Quando suoni in una band, così come quando lavori all’interno di un team, impari sin da subito che l’ascolto è fondamentale ed in più capisci che è anche bello sbagliare. Una cosa che il Basso ti insegna è che quando tu sbagli capisci che comunque sbagliano anche gli altri e tu, come bassista, la vivi meglio perché non sei il frontman, e quindi ti senti meno esposto. Il bassista è il perfetto Team Player, essenziale nella struttura di una band ma senza la responsabilità di essere il frontman e questo lo porta a giocare meglio in team. Il consiglio in queste circostanze è quello di spogliarsi della giacca legata al proprio ruolo e dell’ego e provare a fidarsi del team. Quando stai suonando se qualcuno ti fa un appunto tu sai che non è rivolto a te ma che è a servizio dell’idea, non ti senti giudicato perché il fine è comune, mentre questo a lavoro è più difficile, ci si sente subito accusati; il vero salto lo facciamo quando diventiamo bassisti, quando ci spogliamo dell’ego e siamo tutti lì a suonare insieme.
- Può sembrare un paradosso ma non lo è: come leggerezza e sensibilità diventano note distintive dell’approccio di un Trombettista così come di un Leader di successo?

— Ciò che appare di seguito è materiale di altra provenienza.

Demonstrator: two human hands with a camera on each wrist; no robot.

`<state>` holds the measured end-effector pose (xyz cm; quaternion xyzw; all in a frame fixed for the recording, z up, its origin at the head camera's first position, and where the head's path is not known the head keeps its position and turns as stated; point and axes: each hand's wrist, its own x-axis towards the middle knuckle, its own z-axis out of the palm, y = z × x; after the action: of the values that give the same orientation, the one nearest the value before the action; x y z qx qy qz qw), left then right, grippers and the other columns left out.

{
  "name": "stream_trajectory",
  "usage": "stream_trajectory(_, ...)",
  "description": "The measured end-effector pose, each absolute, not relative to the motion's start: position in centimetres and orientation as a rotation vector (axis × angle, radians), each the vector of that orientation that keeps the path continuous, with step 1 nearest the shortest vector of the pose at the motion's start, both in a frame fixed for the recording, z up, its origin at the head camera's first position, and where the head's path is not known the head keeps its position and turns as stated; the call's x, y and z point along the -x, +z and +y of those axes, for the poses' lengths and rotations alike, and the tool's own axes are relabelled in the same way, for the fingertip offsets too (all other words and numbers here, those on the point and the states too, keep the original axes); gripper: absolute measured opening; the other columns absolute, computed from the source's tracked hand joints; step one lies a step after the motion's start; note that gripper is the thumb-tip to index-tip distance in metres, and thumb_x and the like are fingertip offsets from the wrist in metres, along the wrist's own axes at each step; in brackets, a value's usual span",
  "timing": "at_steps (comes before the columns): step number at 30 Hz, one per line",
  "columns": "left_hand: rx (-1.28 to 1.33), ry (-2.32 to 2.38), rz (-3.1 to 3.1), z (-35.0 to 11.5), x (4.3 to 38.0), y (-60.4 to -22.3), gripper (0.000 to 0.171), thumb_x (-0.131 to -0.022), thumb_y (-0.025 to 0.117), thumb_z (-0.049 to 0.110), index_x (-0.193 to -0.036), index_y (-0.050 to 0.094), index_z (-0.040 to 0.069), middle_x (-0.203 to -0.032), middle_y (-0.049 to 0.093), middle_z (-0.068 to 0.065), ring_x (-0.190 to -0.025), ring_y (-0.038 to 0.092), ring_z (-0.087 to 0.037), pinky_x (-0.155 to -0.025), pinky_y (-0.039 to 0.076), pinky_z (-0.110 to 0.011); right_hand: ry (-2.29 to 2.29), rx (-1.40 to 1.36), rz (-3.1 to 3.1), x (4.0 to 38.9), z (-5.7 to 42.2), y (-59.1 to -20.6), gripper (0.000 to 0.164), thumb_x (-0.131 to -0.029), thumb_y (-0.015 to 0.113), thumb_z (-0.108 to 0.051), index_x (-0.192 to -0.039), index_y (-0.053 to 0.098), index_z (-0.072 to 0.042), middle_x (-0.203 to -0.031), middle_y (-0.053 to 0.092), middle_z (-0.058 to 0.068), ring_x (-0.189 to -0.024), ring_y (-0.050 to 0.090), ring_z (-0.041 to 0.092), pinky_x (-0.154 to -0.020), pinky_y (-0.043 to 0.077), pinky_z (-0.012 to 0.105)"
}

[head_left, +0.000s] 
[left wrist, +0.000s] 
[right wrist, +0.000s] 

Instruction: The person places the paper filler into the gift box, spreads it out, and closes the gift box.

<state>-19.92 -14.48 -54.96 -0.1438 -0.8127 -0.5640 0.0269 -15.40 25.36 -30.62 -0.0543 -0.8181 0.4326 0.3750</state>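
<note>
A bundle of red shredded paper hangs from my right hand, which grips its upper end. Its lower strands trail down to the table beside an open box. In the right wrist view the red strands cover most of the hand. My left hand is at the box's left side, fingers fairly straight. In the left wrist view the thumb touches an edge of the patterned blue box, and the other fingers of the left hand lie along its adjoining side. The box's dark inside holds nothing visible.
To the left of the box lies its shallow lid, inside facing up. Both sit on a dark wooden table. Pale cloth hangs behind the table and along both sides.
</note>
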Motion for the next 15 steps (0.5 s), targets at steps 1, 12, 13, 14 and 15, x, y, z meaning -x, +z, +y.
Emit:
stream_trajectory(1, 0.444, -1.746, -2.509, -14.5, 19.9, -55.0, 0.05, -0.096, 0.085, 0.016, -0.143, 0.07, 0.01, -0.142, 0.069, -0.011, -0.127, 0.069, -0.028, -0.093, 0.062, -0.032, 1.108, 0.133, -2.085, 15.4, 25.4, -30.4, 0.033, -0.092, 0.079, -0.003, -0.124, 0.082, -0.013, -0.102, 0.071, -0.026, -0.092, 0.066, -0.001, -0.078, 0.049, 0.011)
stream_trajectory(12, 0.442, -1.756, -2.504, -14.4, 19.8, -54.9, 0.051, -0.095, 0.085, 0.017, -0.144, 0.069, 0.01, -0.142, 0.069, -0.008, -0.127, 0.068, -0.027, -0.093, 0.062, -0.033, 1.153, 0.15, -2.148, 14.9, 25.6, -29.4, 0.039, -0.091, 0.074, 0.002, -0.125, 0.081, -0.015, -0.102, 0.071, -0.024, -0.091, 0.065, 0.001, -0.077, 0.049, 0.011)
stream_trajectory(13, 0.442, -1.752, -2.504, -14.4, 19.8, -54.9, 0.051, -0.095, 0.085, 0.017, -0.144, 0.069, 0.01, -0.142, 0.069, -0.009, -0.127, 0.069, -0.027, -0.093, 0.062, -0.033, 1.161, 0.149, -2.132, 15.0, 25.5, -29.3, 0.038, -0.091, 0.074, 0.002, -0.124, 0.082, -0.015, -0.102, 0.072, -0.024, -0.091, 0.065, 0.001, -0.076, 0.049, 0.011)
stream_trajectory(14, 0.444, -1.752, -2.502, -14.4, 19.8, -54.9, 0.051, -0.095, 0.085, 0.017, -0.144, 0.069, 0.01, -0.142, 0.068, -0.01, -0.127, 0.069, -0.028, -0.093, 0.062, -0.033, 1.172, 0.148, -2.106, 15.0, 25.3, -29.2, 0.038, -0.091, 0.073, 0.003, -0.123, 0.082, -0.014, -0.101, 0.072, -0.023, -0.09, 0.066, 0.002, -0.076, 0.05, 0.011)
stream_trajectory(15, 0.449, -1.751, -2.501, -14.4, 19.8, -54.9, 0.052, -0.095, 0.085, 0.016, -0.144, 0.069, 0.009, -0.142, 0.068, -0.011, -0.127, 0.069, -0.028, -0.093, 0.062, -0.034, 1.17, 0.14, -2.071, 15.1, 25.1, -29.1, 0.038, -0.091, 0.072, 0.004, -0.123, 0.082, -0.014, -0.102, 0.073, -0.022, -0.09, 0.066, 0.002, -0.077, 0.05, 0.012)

‘La tromba è lo strumento che ti insegna innanzitutto ad apprezzare la bellezza della lentezza.’ Un leader deve avere sì quell’istinto rapace, informato, ma deve anche andare in profondità e questo, purtroppo, spesso manca. Siamo in questa curva di accelerazione perenne, dopo la pandemia ci sembra di essere tornati indietro, di dover recuperare tempo e quindi non andiamo in profondità, non capiamo che invece ogni cosa ha bisogno dei giusti tempi. La tromba insegna anche un’altra arte della vita, secondo me essenziale, quella del ‘Less is more’. Quando suoni la tromba, all’inizio tenti di fare più note mentre quando diventi adulto, come musicista e quindi anche come essere umano, non ti interessa suonare tante note per fare casino ma ti interessa andare in profondità, suonare le note con la tua voce, con la tua identità, trovando la tua cifra distintiva. Per concludere, un leader unisce tutte le caratteristiche dei tre strumenti, deve saper improvvisare e quindi adattare, gestire la complessità, avere la pazienza di aspettare e quando qualcosa non va non irrigidirsi ma andare in profondità e concedere il giusto tempo.